» **To do**
Up to and including the line that contains "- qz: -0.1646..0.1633", return every line from the start of the data, unchanged.

◆ ◆ ◆ ◆ ◆

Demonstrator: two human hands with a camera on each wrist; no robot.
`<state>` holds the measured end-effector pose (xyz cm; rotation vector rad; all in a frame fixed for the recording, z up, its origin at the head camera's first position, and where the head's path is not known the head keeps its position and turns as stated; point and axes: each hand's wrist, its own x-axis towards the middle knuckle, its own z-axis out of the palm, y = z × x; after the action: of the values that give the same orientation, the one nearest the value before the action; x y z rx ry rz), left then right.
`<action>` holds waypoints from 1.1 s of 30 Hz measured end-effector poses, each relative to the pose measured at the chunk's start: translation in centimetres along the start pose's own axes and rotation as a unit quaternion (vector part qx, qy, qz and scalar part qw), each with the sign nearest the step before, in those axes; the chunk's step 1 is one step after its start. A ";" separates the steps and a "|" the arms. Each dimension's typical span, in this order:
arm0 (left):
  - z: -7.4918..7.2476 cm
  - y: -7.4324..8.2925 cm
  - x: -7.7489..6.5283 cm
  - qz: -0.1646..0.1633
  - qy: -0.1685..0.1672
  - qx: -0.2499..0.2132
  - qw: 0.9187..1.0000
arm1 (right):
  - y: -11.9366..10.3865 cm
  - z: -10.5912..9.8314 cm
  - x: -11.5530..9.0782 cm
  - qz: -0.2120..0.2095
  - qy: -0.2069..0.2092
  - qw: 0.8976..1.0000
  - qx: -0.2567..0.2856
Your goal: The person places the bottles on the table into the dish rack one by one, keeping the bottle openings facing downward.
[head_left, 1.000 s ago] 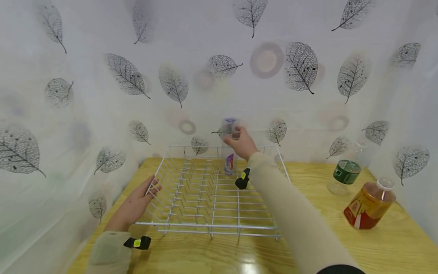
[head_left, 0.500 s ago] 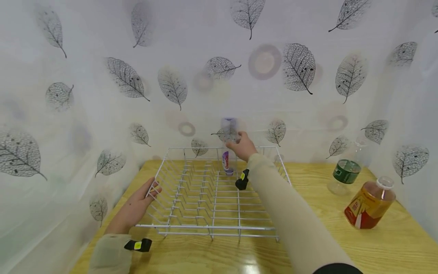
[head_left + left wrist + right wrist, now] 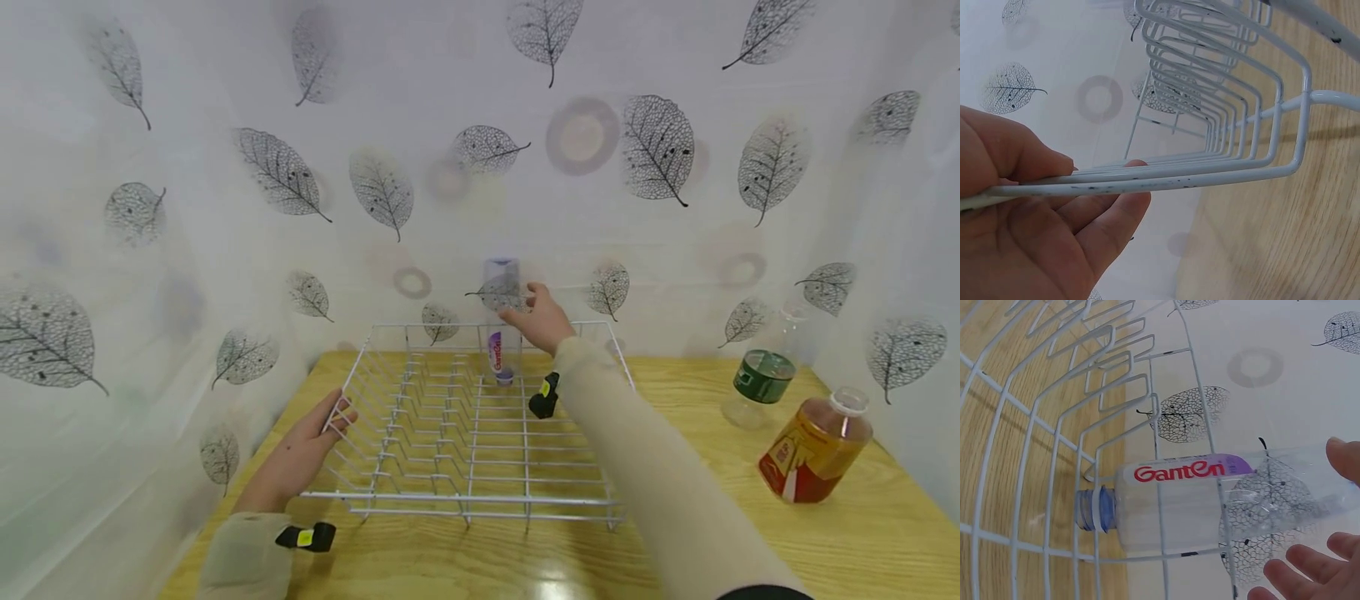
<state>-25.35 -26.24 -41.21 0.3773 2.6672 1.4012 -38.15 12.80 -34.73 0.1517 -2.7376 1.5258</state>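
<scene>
A white wire dish rack [image 3: 495, 450] stands on the wooden table. My left hand [image 3: 311, 442] grips its left side; in the left wrist view the thumb lies over the side wires and the fingers [image 3: 1110, 231] come up from below. Upside down at the rack's back edge stands a clear plastic bottle [image 3: 1172, 512] with a purple and red label, its blue neck down among the bottom wires. My right hand [image 3: 543, 321] is just right of the bottle's upper part, thumb and fingers spread apart around its side. The fingers are relaxed and do not close on it.
On the table to the right stand a clear bottle with a green label [image 3: 763, 377] and a bottle with an orange and red label [image 3: 813, 450]. A leaf-patterned translucent curtain [image 3: 420, 75] hangs behind and along both sides.
My right hand has loosened from the bottle and shifted slightly right, its fingers spreading. The bottle turned a little, then stayed upside down in the rack. My left hand keeps its hold.
</scene>
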 end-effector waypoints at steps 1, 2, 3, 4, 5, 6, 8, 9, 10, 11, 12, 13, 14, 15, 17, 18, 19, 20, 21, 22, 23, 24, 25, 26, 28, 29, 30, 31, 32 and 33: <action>0.0 0.0 0.0 0.000 -0.001 -0.003 1.000 | -0.1 -0.3 -0.2 -0.003 -0.001 1.000 0.000; 0.0 0.1 0.0 0.000 -0.002 -0.005 1.000 | -0.3 -0.6 -0.3 -0.006 -0.001 1.000 0.000; 0.0 0.1 0.0 0.001 -0.003 -0.005 1.000 | -0.4 -0.9 -0.4 -0.008 0.000 1.000 0.001; 0.0 0.1 0.1 0.002 -0.002 -0.006 1.000 | -0.5 -1.3 -0.6 -0.011 0.000 1.000 0.003; 0.0 0.2 0.1 0.004 -0.003 -0.004 1.000 | -0.6 -1.7 -0.7 -0.014 -0.002 1.000 0.003; 0.0 0.2 0.1 0.004 -0.003 -0.005 1.000 | -0.7 -2.1 -0.9 -0.018 -0.003 1.000 0.002; 0.0 0.2 0.1 0.004 -0.003 -0.007 1.000 | -0.8 -2.8 -1.2 -0.023 -0.001 1.000 -0.001; 0.0 0.2 0.2 0.004 -0.003 -0.008 1.000 | -0.8 -3.3 -1.4 -0.028 -0.001 1.000 -0.006; 0.0 0.2 0.2 0.003 -0.003 -0.009 1.000 | -0.8 -3.8 -1.6 -0.031 0.000 0.999 -0.010; 0.0 0.2 0.2 0.003 -0.003 -0.007 1.000 | -0.8 -4.3 -1.7 -0.034 -0.001 0.999 -0.013; 0.0 0.2 0.3 0.000 -0.002 -0.009 1.000 | -0.7 -4.8 -1.9 -0.036 -0.001 0.999 -0.019; 0.0 0.2 0.3 0.000 -0.001 -0.007 1.000 | -0.7 -5.3 -2.1 -0.038 0.000 0.999 -0.023; 0.0 0.3 0.3 0.000 0.001 -0.005 1.000 | -0.7 -5.8 -2.3 -0.040 0.000 0.999 -0.028; 0.0 0.3 0.4 0.001 0.002 -0.002 1.000 | -0.6 -6.4 -2.6 -0.042 -0.001 0.999 -0.033; -0.1 0.3 0.4 0.001 0.005 0.003 1.000 | -0.4 -7.4 -3.1 -0.045 0.000 0.998 -0.039; -0.1 0.3 0.4 0.001 0.006 0.005 1.000 | -0.3 -7.9 -3.4 -0.046 0.002 0.998 -0.046; -0.1 0.3 0.4 0.001 0.007 0.007 1.000 | -0.2 -8.4 -3.8 -0.048 0.003 0.998 -0.050; -0.2 0.2 0.3 0.000 0.006 0.009 1.000 | -0.1 -8.9 -4.2 -0.051 0.003 0.997 -0.055; -0.2 0.2 0.3 0.000 0.006 0.010 1.000 | 0.0 -9.3 -4.7 -0.054 0.004 0.997 -0.059; -0.2 0.2 0.2 -0.001 0.005 0.010 1.000 | 0.1 -9.8 -5.2 -0.059 0.006 0.996 -0.064; -0.2 0.1 0.2 -0.001 0.004 0.010 1.000 | 0.2 -10.2 -5.7 -0.062 0.008 0.995 -0.071; -0.2 0.1 0.1 0.000 0.004 0.012 1.000 | 0.2 -10.7 -6.3 -0.067 0.010 0.995 -0.076; -0.2 0.1 0.1 0.000 0.004 0.011 1.000 | 0.3 -11.1 -6.8 -0.072 0.014 0.994 -0.081; -0.2 0.0 0.1 0.000 0.003 0.009 1.000 | 0.4 -11.6 -7.4 -0.075 0.018 0.993 -0.085; -0.1 -0.1 0.0 0.002 0.004 0.007 1.000 | 0.7 -12.5 -8.5 -0.083 0.026 0.992 -0.092; -0.1 -0.1 0.0 0.005 0.004 0.008 1.000 | 0.8 -13.0 -9.1 -0.086 0.031 0.991 -0.093; -0.1 -0.1 0.0 0.006 0.004 0.007 1.000 | 1.0 -13.5 -9.8 -0.090 0.035 0.991 -0.093; -0.1 -0.1 0.0 0.006 0.004 0.005 1.000 | 1.2 -13.9 -10.4 -0.093 0.041 0.990 -0.095; -0.1 -0.1 0.0 0.005 0.003 0.003 1.000 | 1.4 -14.4 -11.0 -0.097 0.047 0.990 -0.094; -0.1 -0.1 0.0 0.006 0.003 0.004 1.000 | 1.6 -14.8 -11.7 -0.101 0.054 0.989 -0.095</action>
<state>-25.37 -26.38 -41.26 0.3899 2.6799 1.3979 -27.33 27.17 -28.89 0.3239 -2.6676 1.1828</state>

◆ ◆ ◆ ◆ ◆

» **Solution for this exercise**
Demonstrator: two human hands with a camera on each wrist; no robot.
`<state>` holds the measured end-effector pose (xyz cm; rotation vector rad; all in a frame fixed for the recording, z up, its origin at the head camera's first position, and where the head's path is not known the head keeps its position and turns as stated; point and axes: each hand's wrist, its own x-axis towards the middle knuckle, its own z-axis out of the palm, y = z × x; after the action: of the values that give the same orientation, the one nearest the value before the action; x y z rx ry rz), left then right.
`<action>` holds waypoints from 1.1 s of 30 Hz measured end-effector poses, each relative to the pose measured at the chunk's start: translation in centimetres along the start pose's own axes and rotation as a unit quaternion (vector part qx, qy, qz and scalar part qw), each with the sign nearest the step before, in those axes; the chunk's step 1 is one step after its start. A ";" separates the steps and a "|" the arms. Each dimension's typical span, in this order:
arm0 (left):
  - z: -7.4918..7.2476 cm
  - y: -7.4324..8.2925 cm
  - x: -7.7489..6.5283 cm
  - qz: -0.1646..0.1633

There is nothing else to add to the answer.